• **YOUR TASK**
Restating every entry exactly is the whole task.

• **AVAILABLE DATA**
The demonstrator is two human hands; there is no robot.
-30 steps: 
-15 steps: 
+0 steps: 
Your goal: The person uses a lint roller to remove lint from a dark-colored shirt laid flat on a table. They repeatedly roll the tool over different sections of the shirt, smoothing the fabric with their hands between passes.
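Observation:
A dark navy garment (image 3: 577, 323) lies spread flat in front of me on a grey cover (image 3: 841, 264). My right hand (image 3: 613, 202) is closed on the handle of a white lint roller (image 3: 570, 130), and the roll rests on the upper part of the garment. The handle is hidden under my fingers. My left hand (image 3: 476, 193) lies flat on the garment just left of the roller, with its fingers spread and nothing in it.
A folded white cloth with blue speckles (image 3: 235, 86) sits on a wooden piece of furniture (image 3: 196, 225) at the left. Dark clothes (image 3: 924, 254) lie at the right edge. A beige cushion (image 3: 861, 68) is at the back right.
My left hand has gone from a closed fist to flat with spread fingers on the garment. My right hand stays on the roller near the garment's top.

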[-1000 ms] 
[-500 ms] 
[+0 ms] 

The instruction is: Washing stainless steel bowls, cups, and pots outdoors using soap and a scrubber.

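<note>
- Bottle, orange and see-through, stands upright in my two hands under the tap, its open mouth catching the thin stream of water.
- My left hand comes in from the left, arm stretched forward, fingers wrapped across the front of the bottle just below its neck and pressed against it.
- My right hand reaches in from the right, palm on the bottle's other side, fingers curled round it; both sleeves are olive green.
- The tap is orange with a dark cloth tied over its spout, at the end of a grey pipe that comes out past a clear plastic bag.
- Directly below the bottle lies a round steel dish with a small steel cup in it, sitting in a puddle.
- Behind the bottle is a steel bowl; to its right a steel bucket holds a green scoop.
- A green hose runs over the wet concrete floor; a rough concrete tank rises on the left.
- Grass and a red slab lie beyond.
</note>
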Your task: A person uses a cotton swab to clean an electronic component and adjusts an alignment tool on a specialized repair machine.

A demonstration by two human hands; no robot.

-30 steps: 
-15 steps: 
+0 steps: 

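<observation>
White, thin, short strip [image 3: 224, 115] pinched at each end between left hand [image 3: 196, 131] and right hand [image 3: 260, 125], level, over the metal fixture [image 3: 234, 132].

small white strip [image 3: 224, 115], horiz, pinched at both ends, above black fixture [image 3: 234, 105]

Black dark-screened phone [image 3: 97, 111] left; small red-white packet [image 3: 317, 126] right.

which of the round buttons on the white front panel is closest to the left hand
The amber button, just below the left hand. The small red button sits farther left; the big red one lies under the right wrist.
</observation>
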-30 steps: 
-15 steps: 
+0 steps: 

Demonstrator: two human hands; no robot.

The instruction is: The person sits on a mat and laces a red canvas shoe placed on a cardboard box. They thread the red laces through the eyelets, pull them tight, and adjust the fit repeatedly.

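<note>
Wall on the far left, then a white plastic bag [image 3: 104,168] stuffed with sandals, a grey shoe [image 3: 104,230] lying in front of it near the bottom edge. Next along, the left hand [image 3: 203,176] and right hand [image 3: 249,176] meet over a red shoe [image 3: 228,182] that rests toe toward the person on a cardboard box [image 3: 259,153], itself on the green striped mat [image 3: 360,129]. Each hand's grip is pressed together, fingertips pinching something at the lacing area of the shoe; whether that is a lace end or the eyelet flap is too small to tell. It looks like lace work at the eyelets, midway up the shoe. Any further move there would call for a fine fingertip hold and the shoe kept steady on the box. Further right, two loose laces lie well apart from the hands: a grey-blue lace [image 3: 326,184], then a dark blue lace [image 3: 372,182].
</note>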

• **SOLUTION FOR THIS PROBLEM**
The demonstrator is two human hands; there is no robot.
-30 steps: 
-15 steps: 
+0 steps: 
Your goal: The person uses a lint roller to remove lint from a dark-colored shirt laid flat on a table. They repeatedly roll the tool over different sections of the shirt, smoothing the fabric with their hands between passes.
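Observation:
A dark navy garment (image 3: 577, 323) lies spread flat in front of me on a grey cover (image 3: 841, 264). My right hand (image 3: 613, 202) is closed on the handle of a white lint roller (image 3: 570, 130), and the roll rests on the upper part of the garment. The handle is hidden under my fingers. My left hand (image 3: 476, 193) lies flat on the garment just left of the roller, with its fingers spread and nothing in it.
A folded white cloth with blue speckles (image 3: 235, 86) sits on a wooden piece of furniture (image 3: 196, 225) at the left. Dark clothes (image 3: 924, 254) lie at the right edge. A beige cushion (image 3: 861, 68) is at the back right.
My left hand has gone from a closed fist to flat with spread fingers on the garment. My right hand stays on the roller near the garment's top.
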
[-1000 ms] 
[-500 ms] 
[+0 ms] 

The instruction is: Washing stainless steel bowls, cups, and pots outdoors using soap and a scrubber.

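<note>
- Bottle, orange and see-through, stands upright in my two hands under the tap, its open mouth catching the thin stream of water.
- My left hand comes in from the left, arm stretched forward, fingers wrapped across the front of the bottle just below its neck and pressed against it.
- My right hand reaches in from the right, palm on the bottle's other side, fingers curled round it; both sleeves are olive green.
- The tap is orange with a dark cloth tied over its spout, at the end of a grey pipe that comes out past a clear plastic bag.
- Directly below the bottle lies a round steel dish with a small steel cup in it, sitting in a puddle.
- Behind the bottle is a steel bowl; to its right a steel bucket holds a green scoop.
- A green hose runs over the wet concrete floor; a rough concrete tank rises on the left.
- Grass and a red slab lie beyond.
</note>
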Your task: A person uses a cotton swab to clean an electronic component and adjusts an alignment tool on a specialized repair machine.

A demonstration by two human hands; no robot.

-30 steps: 
-15 steps: 
+0 steps: 

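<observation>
White, thin, short strip [image 3: 224, 115] pinched at each end between left hand [image 3: 196, 131] and right hand [image 3: 260, 125], level, over the metal fixture [image 3: 234, 132].

small white strip [image 3: 224, 115], horiz, pinched at both ends, above black fixture [image 3: 234, 105]

Black dark-screened phone [image 3: 97, 111] left; small red-white packet [image 3: 317, 126] right.

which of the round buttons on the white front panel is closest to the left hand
The amber button, just below the left hand. The small red button sits farther left; the big red one lies under the right wrist.
</observation>
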-30 steps: 
-15 steps: 
+0 steps: 

Demonstrator: two human hands; no robot.

The instruction is: The person sits on a mat and laces a red canvas shoe placed on a cardboard box. They thread the red laces through the eyelets, pull them tight, and adjust the fit repeatedly.

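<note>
Wall on the far left, then a white plastic bag [image 3: 104,168] stuffed with sandals, a grey shoe [image 3: 104,230] lying in front of it near the bottom edge. Next along, the left hand [image 3: 203,176] and right hand [image 3: 249,176] meet over a red shoe [image 3: 228,182] that rests toe toward the person on a cardboard box [image 3: 259,153], itself on the green striped mat [image 3: 360,129]. Each hand's grip is pressed together, fingertips pinching something at the lacing area of the shoe; whether that is a lace end or the eyelet flap is too small to tell. It looks like lace work at the eyelets, midway up the shoe. Any further move there would call for a fine fingertip hold and the shoe kept steady on the box. Further right, two loose laces lie well apart from the hands: a grey-blue lace [image 3: 326,184], then a dark blue lace [image 3: 372,182].
</note>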

Now the exercise is finished.